Я была больна. Даже, когда доктор Урбах объявил мне, что осложнения исчезли, к его великому удовлетворению, и я могу вести себя как абсолютно здоровая женщина, — я все еще была больна. И все же я решила удалить постель Михаэля из комнаты, где стояла детская кроватка. Отныне я сама буду заботиться о нашем сыне. Муж мой будет спать в гостиной, чтобы мы больше не отрывали его от работы. Он сможет наверстать упущенное за последние месяцы.
В восемь вечера я кормила ребенка, укладывала его спать, запирала дверь изнутри, и лежала, распростершись, на нашей широкой двуспальной кровати.

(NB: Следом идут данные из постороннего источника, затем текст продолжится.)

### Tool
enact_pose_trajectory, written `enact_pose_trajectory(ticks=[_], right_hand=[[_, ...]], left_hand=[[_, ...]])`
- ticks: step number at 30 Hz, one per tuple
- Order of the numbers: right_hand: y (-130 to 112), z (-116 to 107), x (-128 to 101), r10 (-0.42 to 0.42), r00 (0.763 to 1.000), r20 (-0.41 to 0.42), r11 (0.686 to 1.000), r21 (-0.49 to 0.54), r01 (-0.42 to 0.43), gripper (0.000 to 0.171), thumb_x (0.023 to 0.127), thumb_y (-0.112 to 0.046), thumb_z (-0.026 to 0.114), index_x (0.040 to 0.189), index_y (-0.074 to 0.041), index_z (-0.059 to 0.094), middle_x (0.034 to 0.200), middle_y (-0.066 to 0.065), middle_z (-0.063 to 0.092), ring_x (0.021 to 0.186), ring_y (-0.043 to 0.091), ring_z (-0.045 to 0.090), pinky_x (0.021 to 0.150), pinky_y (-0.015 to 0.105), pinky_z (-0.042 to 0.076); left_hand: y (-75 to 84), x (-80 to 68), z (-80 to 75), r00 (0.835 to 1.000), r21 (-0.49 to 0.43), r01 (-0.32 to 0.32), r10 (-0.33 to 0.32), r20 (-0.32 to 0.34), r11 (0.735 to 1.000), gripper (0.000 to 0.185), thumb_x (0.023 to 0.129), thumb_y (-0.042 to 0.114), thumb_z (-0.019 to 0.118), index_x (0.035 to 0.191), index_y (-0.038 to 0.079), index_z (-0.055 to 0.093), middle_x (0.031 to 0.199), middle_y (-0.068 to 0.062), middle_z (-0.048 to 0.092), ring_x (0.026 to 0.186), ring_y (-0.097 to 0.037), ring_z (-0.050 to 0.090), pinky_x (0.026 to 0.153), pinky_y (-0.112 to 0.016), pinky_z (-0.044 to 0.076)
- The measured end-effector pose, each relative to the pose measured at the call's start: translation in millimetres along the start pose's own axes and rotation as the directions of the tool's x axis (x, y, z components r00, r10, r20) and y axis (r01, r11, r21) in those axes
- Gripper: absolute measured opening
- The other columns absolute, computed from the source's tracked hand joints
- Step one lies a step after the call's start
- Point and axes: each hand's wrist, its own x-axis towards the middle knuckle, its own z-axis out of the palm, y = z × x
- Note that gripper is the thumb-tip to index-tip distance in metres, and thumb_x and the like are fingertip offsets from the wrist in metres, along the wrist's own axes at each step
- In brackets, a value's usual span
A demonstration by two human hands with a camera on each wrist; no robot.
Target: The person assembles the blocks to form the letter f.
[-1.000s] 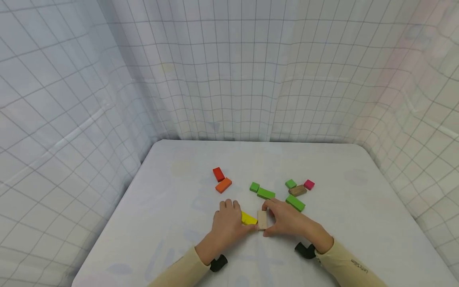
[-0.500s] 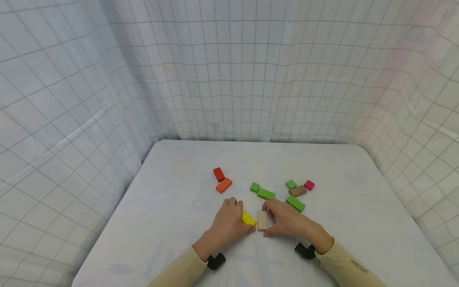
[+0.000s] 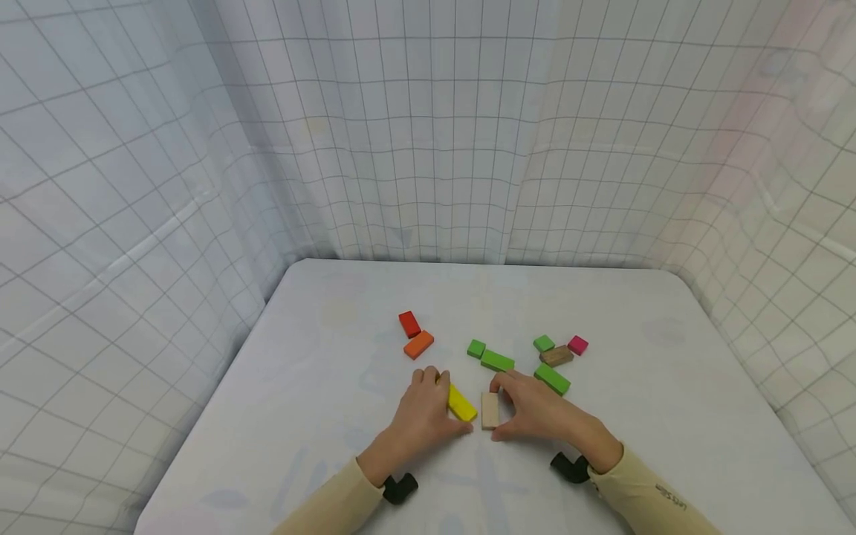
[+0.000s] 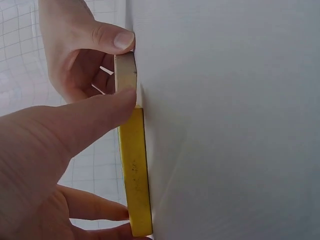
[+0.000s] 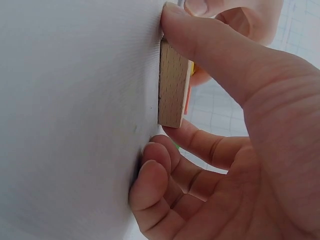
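Observation:
In the head view my left hand (image 3: 423, 412) holds a long yellow block (image 3: 461, 403) that lies slanted on the table. The left wrist view shows the thumb at the near end of this yellow block (image 4: 135, 170) and fingertips at its far end. Just to the right, my right hand (image 3: 535, 409) pinches a plain pale wooden block (image 3: 490, 411) endwise. In the right wrist view, thumb and index finger span the wooden block (image 5: 173, 84), while the other fingers curl against the table. A narrow gap separates the two blocks in the head view.
Beyond the hands on the white table (image 3: 281, 416) lie a red block (image 3: 409, 324), an orange block (image 3: 418, 345), several green blocks (image 3: 498, 361), a brown block (image 3: 556, 356) and a crimson cube (image 3: 578, 345). A gridded curtain (image 3: 428, 148) surrounds the table.
My left hand has shifted slightly left with the yellow block, which has turned to a steeper slant and moved off the wooden block. The right hand and wooden block stay in place.

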Motion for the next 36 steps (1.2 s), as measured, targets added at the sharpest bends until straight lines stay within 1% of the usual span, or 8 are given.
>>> enact_pose_trajectory(ticks=[6, 10, 15, 17, 23, 26, 30, 36], right_hand=[[-0.2, -0.3, 0.6, 0.002, 1.000, 0.005, 1.000, 0.010, -0.002, 0.062, 0.060, -0.055, 0.077, 0.106, -0.025, 0.048, 0.086, -0.008, 0.048, 0.077, 0.009, 0.045, 0.062, 0.023, 0.041], [-1.2, -0.4, 0.0, 0.004, 1.000, 0.005, 1.000, 0.013, -0.004, 0.062, 0.060, -0.054, 0.077, 0.106, -0.024, 0.049, 0.086, -0.007, 0.048, 0.077, 0.010, 0.045, 0.062, 0.023, 0.041], [-0.7, -0.4, -0.2, 0.010, 1.000, 0.012, 1.000, 0.015, -0.010, 0.063, 0.060, -0.055, 0.077, 0.106, -0.024, 0.048, 0.085, -0.006, 0.048, 0.076, 0.009, 0.045, 0.061, 0.024, 0.040], [-0.3, -0.9, -0.2, 0.009, 1.000, 0.016, 1.000, 0.020, -0.009, 0.063, 0.060, -0.056, 0.077, 0.106, -0.024, 0.048, 0.086, -0.006, 0.048, 0.076, 0.010, 0.045, 0.061, 0.024, 0.040], [1.3, -2.4, -0.8, -0.003, 1.000, 0.026, 0.999, 0.038, 0.002, 0.065, 0.061, -0.057, 0.076, 0.109, -0.024, 0.048, 0.089, -0.006, 0.049, 0.078, 0.010, 0.046, 0.064, 0.024, 0.041], [3.3, -2.7, -0.9, -0.005, 1.000, 0.030, 0.998, 0.057, 0.003, 0.065, 0.060, -0.057, 0.076, 0.109, -0.024, 0.048, 0.090, -0.007, 0.050, 0.080, 0.010, 0.046, 0.066, 0.024, 0.041], [6.2, -2.3, -0.3, -0.018, 0.999, 0.027, 0.997, 0.080, 0.015, 0.064, 0.061, -0.055, 0.076, 0.110, -0.023, 0.049, 0.091, -0.007, 0.051, 0.082, 0.010, 0.048, 0.068, 0.024, 0.042], [8.4, -2.3, 0.7, -0.032, 0.999, 0.022, 0.997, 0.074, 0.030, 0.061, 0.064, -0.049, 0.077, 0.111, -0.021, 0.050, 0.088, -0.007, 0.051, 0.078, 0.010, 0.047, 0.066, 0.023, 0.042]], left_hand=[[-4.8, 9.7, -2.3, 0.998, -0.079, -0.035, 0.039, 0.053, 0.996, 0.085, 0.065, 0.047, 0.076, 0.130, 0.002, 0.046, 0.121, -0.009, 0.043, 0.102, -0.022, 0.038, 0.083, -0.031, 0.044], [-10.7, 18.6, -0.1, 0.995, -0.140, -0.067, 0.077, 0.066, 0.988, 0.081, 0.065, 0.042, 0.077, 0.130, 0.004, 0.048, 0.124, -0.007, 0.044, 0.104, -0.020, 0.040, 0.086, -0.031, 0.043], [-15.9, 31.6, 2.3, 0.987, -0.202, -0.112, 0.133, 0.094, 0.973, 0.081, 0.066, 0.042, 0.077, 0.132, 0.006, 0.047, 0.130, -0.004, 0.044, 0.112, -0.019, 0.041, 0.094, -0.032, 0.039], [-18.1, 37.3, 3.7, 0.983, -0.209, -0.127, 0.151, 0.105, 0.970, 0.083, 0.066, 0.043, 0.077, 0.134, 0.008, 0.045, 0.132, -0.003, 0.043, 0.115, -0.018, 0.040, 0.096, -0.032, 0.037], [-19.5, 52.6, 3.9, 0.970, -0.253, -0.172, 0.208, 0.123, 0.952, 0.082, 0.067, 0.038, 0.077, 0.136, 0.010, 0.042, 0.137, -0.002, 0.039, 0.122, -0.016, 0.038, 0.099, -0.032, 0.034], [-18.7, 59.6, 4.2, 0.966, -0.256, -0.178, 0.218, 0.136, 0.950, 0.081, 0.068, 0.037, 0.077, 0.136, 0.010, 0.042, 0.138, -0.002, 0.038, 0.123, -0.017, 0.037, 0.100, -0.033, 0.033], [-18.0, 69.1, 5.4, 0.963, -0.235, -0.181, 0.220, 0.154, 0.955, 0.080, 0.069, 0.037, 0.076, 0.137, 0.012, 0.042, 0.139, -0.001, 0.038, 0.124, -0.016, 0.037, 0.100, -0.034, 0.032], [-16.9, 81.2, 5.0, 0.956, -0.242, -0.191, 0.236, 0.176, 0.951, 0.077, 0.070, 0.037, 0.076, 0.136, 0.016, 0.043, 0.139, 0.001, 0.038, 0.123, -0.017, 0.037, 0.098, -0.035, 0.034]])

Иногда в половине десятого или в десять Михаэль робко стучал в дверь. Если я открывала ему, он, бывало, говорил:
— Я видел свет, пробивающийся из-под двери, и подумал, что ты еще не спишь. Поэтому и постучался.

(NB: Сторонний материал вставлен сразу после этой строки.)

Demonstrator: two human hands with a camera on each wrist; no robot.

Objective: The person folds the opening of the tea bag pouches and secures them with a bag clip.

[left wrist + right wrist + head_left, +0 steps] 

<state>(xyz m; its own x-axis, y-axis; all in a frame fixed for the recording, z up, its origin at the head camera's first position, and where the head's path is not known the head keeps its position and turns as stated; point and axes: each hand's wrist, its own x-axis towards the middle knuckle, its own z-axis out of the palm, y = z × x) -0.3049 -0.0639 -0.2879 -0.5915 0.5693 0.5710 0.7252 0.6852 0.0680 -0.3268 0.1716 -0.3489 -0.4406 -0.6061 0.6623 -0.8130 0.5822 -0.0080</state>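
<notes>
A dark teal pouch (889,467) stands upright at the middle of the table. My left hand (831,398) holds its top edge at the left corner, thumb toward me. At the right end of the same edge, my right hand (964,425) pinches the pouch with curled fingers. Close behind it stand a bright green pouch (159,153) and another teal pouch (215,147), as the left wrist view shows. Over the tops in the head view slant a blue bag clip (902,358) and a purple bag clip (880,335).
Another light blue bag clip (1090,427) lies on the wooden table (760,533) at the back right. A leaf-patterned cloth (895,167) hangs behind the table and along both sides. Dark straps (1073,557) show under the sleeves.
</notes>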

Произнося все это, он глядел на меня своими карими глазами, будто он — мой мудрый старший сын. А я, от страненная и холодная, отвечала обычно:
— Я больна, Михаэль. Ведь ты знаешь, что я больна?! Он с силой сжимал в кулаке свою погасшую трубку, так что суставы его пальцев белели:
— Я хотел только спросить, не … помешаю ли я? И … я мог бы помочь … не нужен ли я? Не сейчас … Ты ведь знаешь, Хана … Я в соседней комнате, и если тебе понадобится любая помощь … Я сейчас ничем не занят, я в третий раз перечитываю книгу Гольдшмидта и …

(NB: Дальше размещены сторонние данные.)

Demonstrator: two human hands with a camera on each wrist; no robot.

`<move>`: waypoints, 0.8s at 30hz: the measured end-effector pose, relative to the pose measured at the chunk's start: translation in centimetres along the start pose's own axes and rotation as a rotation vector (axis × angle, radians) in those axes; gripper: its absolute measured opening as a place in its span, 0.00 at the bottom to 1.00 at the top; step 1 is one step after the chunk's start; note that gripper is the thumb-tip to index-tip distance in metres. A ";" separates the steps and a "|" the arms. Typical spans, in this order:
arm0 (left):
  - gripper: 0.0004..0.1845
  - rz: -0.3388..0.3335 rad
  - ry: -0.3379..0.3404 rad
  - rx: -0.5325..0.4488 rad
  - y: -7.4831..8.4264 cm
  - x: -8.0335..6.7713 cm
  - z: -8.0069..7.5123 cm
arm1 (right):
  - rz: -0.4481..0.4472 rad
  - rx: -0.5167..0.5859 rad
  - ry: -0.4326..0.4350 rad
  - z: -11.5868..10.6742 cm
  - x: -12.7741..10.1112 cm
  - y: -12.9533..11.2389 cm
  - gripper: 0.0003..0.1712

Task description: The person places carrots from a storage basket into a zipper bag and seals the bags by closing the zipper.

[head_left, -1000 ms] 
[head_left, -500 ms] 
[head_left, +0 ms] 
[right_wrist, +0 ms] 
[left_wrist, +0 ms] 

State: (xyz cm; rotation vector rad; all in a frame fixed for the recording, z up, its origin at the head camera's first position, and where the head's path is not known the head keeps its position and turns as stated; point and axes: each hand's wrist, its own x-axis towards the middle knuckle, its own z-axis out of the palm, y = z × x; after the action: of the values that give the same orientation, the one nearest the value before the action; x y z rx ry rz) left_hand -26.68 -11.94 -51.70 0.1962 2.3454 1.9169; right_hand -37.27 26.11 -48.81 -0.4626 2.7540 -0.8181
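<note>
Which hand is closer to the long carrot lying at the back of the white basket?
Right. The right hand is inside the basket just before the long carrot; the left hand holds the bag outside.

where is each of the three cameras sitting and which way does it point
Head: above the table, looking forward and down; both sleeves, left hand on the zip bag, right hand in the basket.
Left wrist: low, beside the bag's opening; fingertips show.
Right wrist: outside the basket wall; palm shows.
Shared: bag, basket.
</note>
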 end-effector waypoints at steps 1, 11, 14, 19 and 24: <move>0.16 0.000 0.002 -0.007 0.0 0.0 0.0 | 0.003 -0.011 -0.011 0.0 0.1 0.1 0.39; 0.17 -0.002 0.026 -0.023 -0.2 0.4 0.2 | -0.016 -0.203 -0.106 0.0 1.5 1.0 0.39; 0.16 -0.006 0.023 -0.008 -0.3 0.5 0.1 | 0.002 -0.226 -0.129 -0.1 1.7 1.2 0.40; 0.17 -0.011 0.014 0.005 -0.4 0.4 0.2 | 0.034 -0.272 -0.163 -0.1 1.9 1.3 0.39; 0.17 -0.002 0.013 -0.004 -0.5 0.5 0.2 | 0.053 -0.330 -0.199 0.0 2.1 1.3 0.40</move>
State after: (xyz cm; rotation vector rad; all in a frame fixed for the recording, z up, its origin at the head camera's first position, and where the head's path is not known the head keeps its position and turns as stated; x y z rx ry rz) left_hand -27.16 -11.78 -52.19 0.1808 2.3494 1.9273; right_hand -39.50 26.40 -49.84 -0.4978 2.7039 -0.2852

Как-то давно сказал мне Михаэль Гонен, что коты никогда не ошибаются в людях. Никогда не подружится кот с человеком, который не любит котов. Итак …
Я просыпаюсь до рассвета. Иерусалим — удаленный город, даже если живешь в нем. Даже если в нем родился. Я просыпаюсь и слышу ветер в переулках Мекор Барух. Будки из жести, выстроенные во дворах и на ветхих балконах. Ветер прошелся по ним. И по мокрому белью, трепещущему на веревках, протянутых во всю ширину улицы. Мусорщики волокут баки с мусором на край тротуара. Один из них вечно бранится сиплым голосом. В чужом; дворе петух раскричался сердито. Со всех сторон врываются далекие голоса. Какое-то возбуждение, напряженный покой разлиты вокруг. Вой котов, обезумевших от страсти. На севере — одинокий просвет по кромке темноты. Далекий рокот мотора. Стон женщины в соседней квартире. Отдаленное пенье колоколов с востока, быть может, это церкви Старого города. Свежий ветер бороздит кроны деревьев. Иерусалим — город сосен. Между соснами и ветром царит напряженная приязнь. Старые сосны в Тальпиоте, в Катамонах, в Бейт-а-Керем, за черной рощей Шнеллера. В этот же час в низине, в деревне Эйн Керем, белые туманы под утро — провозвестники царства иных цветов. Монастыри, окруженные высокими стенами, в нижней деревне Эйн Керем. Но и за стенами перешептываются сосны. Жуткие заговоры плетутся в тусклом предутреннем свете. Клубятся заговоры, будто я не слышу. Будто я и не существую. Шуршанье шин. Молочник на велосипеде. Его легкие шаги в подъезде. Приглушенный кашель. Собачий лай в подворотнях. Что-то устрашающее было там, вовне, учуянное собаками, но скрытое от меня. Скрежет жалюзи. Они плетут заговоры, как будто меня нет. Но мишень их — я.
Каждое утро, покончив с покупками, я вывожу Яира и его колясочке на прогулку. В Иерусалиме — лето. Безмятежная голубизна неба. Мы направляемся к рынку Махане Иегуда, чтобы подешевле купить новую сковородку или дуршлаг. Когда я была девочкой, мне нравились голые загорелые спины грузчиков с Махане Иегуда. Мне приятен был запах их пота. И сегодня водоворот запахов на рынке пробуждает во мне некое умиротворение. Иногда я сижу на скамейке перед оградой религиозной школы для мальчиков «Тахкемони», детская коляска рядом, а я глазею на мальчишек, резвящихся на переменках.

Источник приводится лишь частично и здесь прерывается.